Pierre Duriot : Absolument, ce lien existe, mais il n'est pas le seul. Effectivement, dans nos sociétés modernes, de plus en plus inégalitaires, si on se base sur les écarts salariaux en augmentation au cours des dernières décennies, l'angoisse du déclassement a gagné le bas des classes moyennes dans un premier temps, jusqu'au haut de cette même classe dans un second temps. On en était resté, dans les Trente glorieuses et les quelques années qui ont suivi, à cette idée que les enfants faisaient toujours mieux que leurs parents dans l'échelle sociale et on travaillait, les enfants à l'école et les parents qui les portaient, pour s'élever dans l'échelle sociale. On fait la même chose maintenant, pour maintenir le niveau social, voire, pour limiter la descente, ceci bien sûr, dans une certaine angoisse.

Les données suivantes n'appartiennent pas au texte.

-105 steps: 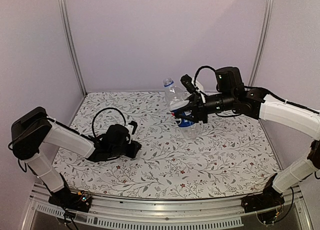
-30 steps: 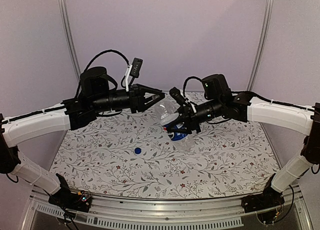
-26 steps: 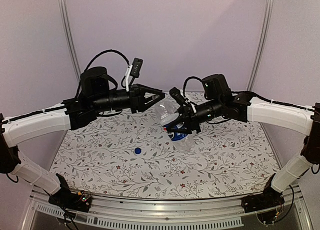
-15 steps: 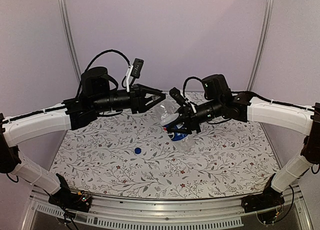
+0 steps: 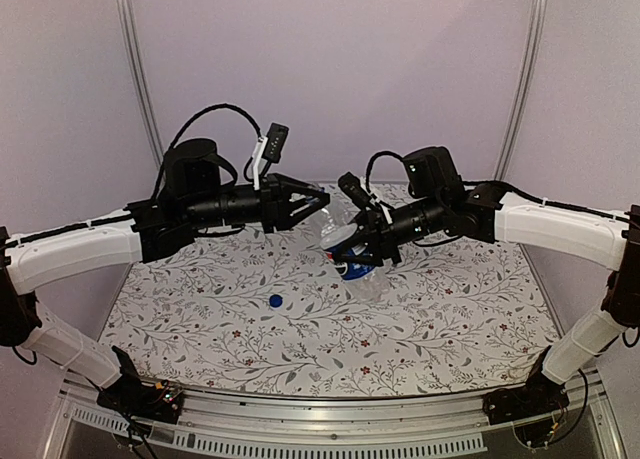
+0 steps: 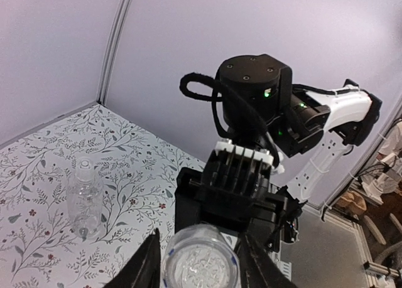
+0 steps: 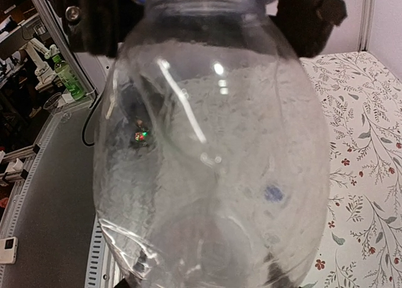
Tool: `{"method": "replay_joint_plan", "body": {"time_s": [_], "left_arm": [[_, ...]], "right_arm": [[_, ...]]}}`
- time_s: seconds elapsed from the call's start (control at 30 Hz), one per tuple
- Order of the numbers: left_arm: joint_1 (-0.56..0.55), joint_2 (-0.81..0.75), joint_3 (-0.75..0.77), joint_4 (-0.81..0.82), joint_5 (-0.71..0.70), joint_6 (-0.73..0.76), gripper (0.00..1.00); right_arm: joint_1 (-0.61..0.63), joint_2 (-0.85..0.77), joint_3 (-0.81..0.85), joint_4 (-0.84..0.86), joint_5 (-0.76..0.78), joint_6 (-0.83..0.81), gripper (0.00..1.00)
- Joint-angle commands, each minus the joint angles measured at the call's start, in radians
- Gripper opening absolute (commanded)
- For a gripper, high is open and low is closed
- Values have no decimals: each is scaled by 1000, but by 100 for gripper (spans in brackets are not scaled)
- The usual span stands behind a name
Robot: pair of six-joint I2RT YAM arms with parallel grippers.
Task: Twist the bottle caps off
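My right gripper is shut on the Pepsi bottle and holds it tilted above the table, neck toward the left arm. The clear body fills the right wrist view and hides the fingers. The bottle's mouth is open, with no cap on it. My left gripper is open, with one finger on each side of that mouth. The blue cap lies loose on the table. The short plain bottle stands upright on the table with its pale cap on.
The table has a floral cloth and is boxed in by lilac walls and metal corner posts. A metal rail runs along the near edge.
Since 3.5 s ago the left arm has risen from the table to the bottle's neck and the blue cap now lies on the cloth. In the last second the left gripper edged slightly lower.
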Motion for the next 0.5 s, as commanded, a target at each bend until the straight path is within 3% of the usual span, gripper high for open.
{"method": "replay_joint_plan", "body": {"time_s": [0.0,0.2,0.4,0.47], "left_arm": [[-10,-16,-7,11,-8,18,39],[-7,-19,3,12,-7,19,31],[-7,-27,1,15,-4,18,4],[-8,-29,-1,14,-4,20,0]], "right_arm": [[5,8,23,14,-1,-8,40],[5,11,17,12,3,-10,40],[5,8,15,12,10,-11,41],[5,8,14,12,13,-11,44]]}}
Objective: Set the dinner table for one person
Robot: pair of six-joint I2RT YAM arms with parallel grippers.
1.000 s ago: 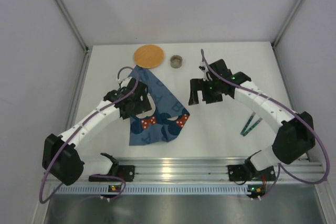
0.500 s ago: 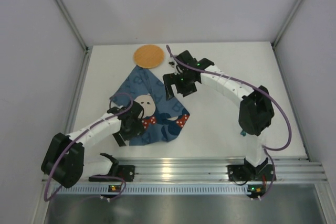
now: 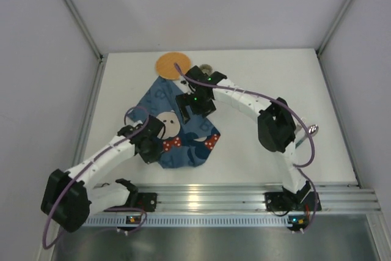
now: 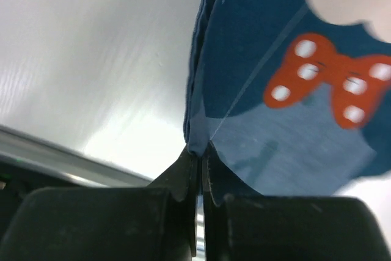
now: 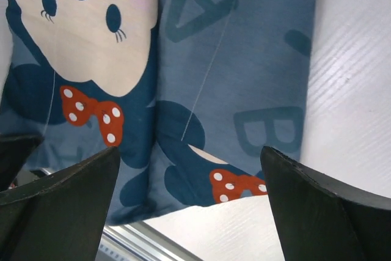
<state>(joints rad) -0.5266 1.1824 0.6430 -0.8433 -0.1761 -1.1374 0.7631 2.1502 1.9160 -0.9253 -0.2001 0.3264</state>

Ces parents hélicoptères, que l'on peut estimer, à la louche, entre 15 et 20 % des parents, se comptent principalement dans les classes moyennes, moyennes supérieures et supérieures, sont souvent des parents plus âgés que la moyenne et contribuent à la reproduction de la classe dirigeante, à une sélection renforcée sur le diplôme initial et à moins de porosité entre les classes sociales, ce qu'on appelle parfois le plafond de verre, pour certains étudiants suffisamment doués, mais ne disposant pas de la fortune parentale qui permet d'accrocher la très grande école susceptible de les propulser dans la classe sociale supérieure. D'une certaine manière, cela conduit effectivement à une inégalité des chances de plus en plus structurelle.


Les auteurs de l'étude montrent également que les enfants de parents hélicoptères parviennent effectivement à de meilleurs résultats, ce qui, in fine, renforcerait les inégalités existantes. Ce phénomène peut-il également se vérifier en France ?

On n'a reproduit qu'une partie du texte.